Jonathan Band represents Internet companies and library associations with respect to intellectual property matters in Washington, D.C. He does not represent any party in connection to the Google Print Project. A version of this article first appeared in E-Commerce Law & Policy (August 2005).
On September 20, 2005, the Authors Guild and several individual authors filed a complaint in federal district court in New York alleging that Google is engaging in “massive copyright infringement” through the Google Print Library Project. This culminated months of publisher condemnation of the initiative, which involves scanning the collections of five major research libraries and making the full text of the books searchable on Google. Despite the allegations of infringement, libraries, users, and some authors have welcomed the Project, insisting that it will actually stimulate demand for books by helping readers identify books that contain the information they seek. These varying perceptions of the Print Library Project stem in part from confusion over exactly how much text will be viewable in response to a search query. Publishers and authors should carefully study precisely what Google intends to do and understand the relevant copyright issues before supporting the Authors Guild’s lawsuit.
The Google Print Project
The Google Print project has two facets: Print Publisher Program and the Print Library Project. Under the Publisher Program, a publisher controlling the rights in a book can authorize Google to scan the full text of the book into Google‘s search database. In response to a user query, the user receives bibliographic information concerning the book as well as a link to relevant text. By clicking on the link, the user can see the full page containing the search term, as well as a few pages before and after that page. Links would enable the user to purchase the book from booksellers or the publisher directly, or visit the publisher’s website.
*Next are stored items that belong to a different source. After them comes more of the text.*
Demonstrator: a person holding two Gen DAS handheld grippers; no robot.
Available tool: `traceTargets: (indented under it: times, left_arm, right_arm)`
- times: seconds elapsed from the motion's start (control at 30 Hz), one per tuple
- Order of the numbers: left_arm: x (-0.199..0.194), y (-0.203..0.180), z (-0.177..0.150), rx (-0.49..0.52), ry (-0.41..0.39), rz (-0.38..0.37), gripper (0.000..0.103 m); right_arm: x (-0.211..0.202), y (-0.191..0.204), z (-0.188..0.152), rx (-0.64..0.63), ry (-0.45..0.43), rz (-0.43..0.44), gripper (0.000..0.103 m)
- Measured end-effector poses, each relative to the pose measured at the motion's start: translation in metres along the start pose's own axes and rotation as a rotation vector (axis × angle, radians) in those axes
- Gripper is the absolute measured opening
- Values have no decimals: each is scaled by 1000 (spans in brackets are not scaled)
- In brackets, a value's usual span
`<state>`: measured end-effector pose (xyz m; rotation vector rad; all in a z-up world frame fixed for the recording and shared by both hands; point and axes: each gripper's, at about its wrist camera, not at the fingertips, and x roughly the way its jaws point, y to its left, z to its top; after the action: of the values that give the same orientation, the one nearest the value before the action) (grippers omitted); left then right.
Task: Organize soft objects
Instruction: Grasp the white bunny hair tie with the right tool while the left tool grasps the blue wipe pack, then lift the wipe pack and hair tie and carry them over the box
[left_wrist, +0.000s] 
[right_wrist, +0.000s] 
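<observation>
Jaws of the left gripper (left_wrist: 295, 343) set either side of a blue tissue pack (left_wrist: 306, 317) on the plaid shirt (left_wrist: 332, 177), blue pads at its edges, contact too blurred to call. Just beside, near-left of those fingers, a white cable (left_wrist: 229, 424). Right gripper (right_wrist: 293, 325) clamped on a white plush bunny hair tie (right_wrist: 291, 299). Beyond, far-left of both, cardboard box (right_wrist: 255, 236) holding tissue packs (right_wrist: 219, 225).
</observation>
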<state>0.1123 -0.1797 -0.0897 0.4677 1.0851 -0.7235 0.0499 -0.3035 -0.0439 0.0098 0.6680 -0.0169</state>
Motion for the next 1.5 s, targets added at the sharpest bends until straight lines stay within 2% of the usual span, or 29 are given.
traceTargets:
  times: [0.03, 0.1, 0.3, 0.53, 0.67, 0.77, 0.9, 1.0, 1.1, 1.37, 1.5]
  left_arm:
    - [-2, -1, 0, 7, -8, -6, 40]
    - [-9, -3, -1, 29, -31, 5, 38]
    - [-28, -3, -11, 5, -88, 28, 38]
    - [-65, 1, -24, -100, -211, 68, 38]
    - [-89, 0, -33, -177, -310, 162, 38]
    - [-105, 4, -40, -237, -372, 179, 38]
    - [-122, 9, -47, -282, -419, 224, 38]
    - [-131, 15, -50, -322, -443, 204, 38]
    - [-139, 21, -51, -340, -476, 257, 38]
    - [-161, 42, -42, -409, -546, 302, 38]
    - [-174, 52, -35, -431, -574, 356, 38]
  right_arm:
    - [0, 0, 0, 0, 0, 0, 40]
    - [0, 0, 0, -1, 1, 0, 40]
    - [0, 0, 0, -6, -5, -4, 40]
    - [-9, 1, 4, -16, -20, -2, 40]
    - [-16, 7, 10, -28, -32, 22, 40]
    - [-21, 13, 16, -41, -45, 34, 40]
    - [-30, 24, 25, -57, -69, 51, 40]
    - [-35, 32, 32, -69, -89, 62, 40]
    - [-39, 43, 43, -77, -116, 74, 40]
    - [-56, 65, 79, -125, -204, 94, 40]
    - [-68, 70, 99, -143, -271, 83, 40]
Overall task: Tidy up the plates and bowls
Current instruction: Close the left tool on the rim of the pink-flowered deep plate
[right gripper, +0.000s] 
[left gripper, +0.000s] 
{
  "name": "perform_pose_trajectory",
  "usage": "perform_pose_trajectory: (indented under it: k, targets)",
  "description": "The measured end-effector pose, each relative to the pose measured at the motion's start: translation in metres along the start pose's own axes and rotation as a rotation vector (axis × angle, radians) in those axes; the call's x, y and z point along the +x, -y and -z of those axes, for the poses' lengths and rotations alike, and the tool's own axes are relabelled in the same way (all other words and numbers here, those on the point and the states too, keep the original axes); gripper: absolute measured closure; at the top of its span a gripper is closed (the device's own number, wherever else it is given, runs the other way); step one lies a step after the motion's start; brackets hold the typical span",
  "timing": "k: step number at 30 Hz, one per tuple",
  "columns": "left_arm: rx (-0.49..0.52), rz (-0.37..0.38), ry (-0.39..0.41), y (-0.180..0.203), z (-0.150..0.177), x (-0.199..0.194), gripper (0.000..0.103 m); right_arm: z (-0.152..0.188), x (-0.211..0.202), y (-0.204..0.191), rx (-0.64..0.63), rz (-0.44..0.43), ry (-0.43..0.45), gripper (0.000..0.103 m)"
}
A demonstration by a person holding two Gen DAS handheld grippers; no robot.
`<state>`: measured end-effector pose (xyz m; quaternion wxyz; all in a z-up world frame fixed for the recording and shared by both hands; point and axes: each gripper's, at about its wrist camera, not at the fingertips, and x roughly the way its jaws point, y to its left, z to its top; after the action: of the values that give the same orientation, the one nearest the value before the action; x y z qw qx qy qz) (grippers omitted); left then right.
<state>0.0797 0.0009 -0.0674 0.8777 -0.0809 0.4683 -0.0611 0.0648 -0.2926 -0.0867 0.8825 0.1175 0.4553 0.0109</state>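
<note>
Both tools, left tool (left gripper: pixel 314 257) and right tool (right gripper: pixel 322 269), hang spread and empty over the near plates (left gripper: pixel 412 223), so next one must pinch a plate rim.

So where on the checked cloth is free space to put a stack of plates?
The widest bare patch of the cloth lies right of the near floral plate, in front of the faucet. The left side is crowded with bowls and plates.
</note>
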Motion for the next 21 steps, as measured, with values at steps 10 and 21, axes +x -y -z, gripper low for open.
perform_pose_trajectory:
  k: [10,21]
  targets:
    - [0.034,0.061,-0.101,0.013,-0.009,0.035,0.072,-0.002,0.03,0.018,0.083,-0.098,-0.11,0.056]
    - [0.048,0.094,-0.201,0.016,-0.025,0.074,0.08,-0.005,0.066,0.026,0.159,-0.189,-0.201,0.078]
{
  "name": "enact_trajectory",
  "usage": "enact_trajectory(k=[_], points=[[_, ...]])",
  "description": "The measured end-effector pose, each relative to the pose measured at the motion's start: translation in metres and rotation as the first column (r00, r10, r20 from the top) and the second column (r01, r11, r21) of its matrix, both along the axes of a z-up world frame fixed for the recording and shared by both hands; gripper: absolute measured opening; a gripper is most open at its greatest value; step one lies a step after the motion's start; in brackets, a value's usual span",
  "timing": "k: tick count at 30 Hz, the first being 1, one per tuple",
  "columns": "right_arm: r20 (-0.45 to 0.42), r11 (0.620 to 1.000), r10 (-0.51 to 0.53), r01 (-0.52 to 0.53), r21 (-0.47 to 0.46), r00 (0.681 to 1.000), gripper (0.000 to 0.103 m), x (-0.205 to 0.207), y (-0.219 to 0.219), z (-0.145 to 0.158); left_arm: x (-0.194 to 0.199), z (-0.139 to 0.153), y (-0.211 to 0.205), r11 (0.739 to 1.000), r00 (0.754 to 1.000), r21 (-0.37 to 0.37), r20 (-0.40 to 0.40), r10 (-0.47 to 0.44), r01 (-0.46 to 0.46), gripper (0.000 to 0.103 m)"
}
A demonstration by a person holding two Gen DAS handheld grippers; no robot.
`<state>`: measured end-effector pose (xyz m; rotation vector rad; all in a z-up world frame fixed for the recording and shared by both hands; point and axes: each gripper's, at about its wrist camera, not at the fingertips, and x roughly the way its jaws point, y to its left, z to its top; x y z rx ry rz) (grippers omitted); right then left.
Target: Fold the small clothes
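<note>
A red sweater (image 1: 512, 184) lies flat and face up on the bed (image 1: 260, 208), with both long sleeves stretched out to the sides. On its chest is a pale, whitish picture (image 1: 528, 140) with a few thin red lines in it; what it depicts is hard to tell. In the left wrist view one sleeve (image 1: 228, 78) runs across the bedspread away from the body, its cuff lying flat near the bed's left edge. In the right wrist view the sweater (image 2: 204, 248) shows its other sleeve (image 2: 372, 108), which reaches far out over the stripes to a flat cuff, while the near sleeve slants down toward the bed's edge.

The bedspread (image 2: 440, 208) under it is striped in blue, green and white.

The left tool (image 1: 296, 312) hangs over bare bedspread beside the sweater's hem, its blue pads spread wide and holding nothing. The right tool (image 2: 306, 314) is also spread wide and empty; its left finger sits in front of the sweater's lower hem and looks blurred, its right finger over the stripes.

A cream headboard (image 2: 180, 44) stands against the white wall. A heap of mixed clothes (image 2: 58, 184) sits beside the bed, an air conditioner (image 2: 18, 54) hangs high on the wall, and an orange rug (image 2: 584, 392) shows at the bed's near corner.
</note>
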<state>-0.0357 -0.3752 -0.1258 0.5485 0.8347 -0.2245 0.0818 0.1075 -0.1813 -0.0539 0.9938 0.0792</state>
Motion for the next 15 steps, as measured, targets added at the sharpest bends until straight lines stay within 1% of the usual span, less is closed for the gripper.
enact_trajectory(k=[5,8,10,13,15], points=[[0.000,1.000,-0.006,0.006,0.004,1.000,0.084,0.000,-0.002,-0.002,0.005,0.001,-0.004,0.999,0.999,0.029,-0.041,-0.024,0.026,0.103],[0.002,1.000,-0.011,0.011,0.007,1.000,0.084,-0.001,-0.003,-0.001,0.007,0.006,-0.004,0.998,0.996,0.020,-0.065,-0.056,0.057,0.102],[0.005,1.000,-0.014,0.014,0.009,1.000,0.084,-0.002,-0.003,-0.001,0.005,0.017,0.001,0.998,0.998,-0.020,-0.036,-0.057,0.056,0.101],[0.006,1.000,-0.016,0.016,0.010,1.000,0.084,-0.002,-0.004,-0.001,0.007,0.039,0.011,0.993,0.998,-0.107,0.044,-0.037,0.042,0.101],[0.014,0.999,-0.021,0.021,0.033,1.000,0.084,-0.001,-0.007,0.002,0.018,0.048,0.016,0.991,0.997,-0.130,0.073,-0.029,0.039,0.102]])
Additionally, the publisher would share in contextual advertising revenue if the publisher has agreed for ads to be shown on their book pages. Publishers can remove their books from the Publisher Program at any time. The Print Publisher Program raises no copyright issues because it is conducted pursuant to an agreement between Google and the copyright holder.
Under the Print Library Project, Google plans to scan into its search database materials from the libraries of Harvard, Stanford, and Oxford Universities, the University of Michigan, and the New York Public Library. In response to search queries, users will be able to browse the full text of public domain materials, but only a few sentences of text around the search term in books still covered by copyright. This is a critical fact that bears repeating: for books still under copyright, users will be able to see only a few sentences on either side of the search term. Users will not see a few pages, as under the Publisher Program, nor the full text, as for public domain works. Indeed, a full page of the book is never seen for an in-copyright book scanned as part of the Library Project unless a publisher decides to transfer its book into its Publisher Program account, in which case it would be under the agreement between Google and the publisher. 1
Google’s August 11th Announcement
The Association of American Publishers reacted negatively to the Print Library Project. In response to the AAP’s concerns, Google announced on August 11, 2005, that if a publisher provided it with a list of its titles that it did not want Google to scan at libraries, Google would respect that request, even if the books were in the collection of one of the participating libraries. To allow publishers to determine whether they wanted to exclude any of their titles from the Library Project, Google stated that it would not scan any more copyrighted works until November.
Patricia Schroeder, AAP President, stated that “Google’s announcement does nothing to relieve the publishing industry’s concerns.” 2 She claimed the Google’s opt-out procedure “shifts the responsibility for preventing infringement to the copyright owner rather than the user, turning every principle of copyright law on its ear.” The AAP expressed continued “grave misgivings about … the Project’s unauthorized copying and distribution of copyright-protected works.” The Authors Guild went a step further, and sued Google for copyright infringement on September 20, 2005.
Analysis of the Author’s Guild’s Copyright Claims
The Print Library Project involves two actions that raise copyright questions. First, Google copies the full text of books into its search database. Second, in response to user queries, Google presents users with a few sentences from the stored text. Because the amount of expression presented to the user is de minimus, this second action probably would not lead to liability. Perhaps for this reason, the Authors Guild lawsuit focuses on the first issue, Google’s copying of the full text of books into its search database. The critical question in the litigation is whether this copying is excused by the U.S. Copyright Act’s fair use privilege.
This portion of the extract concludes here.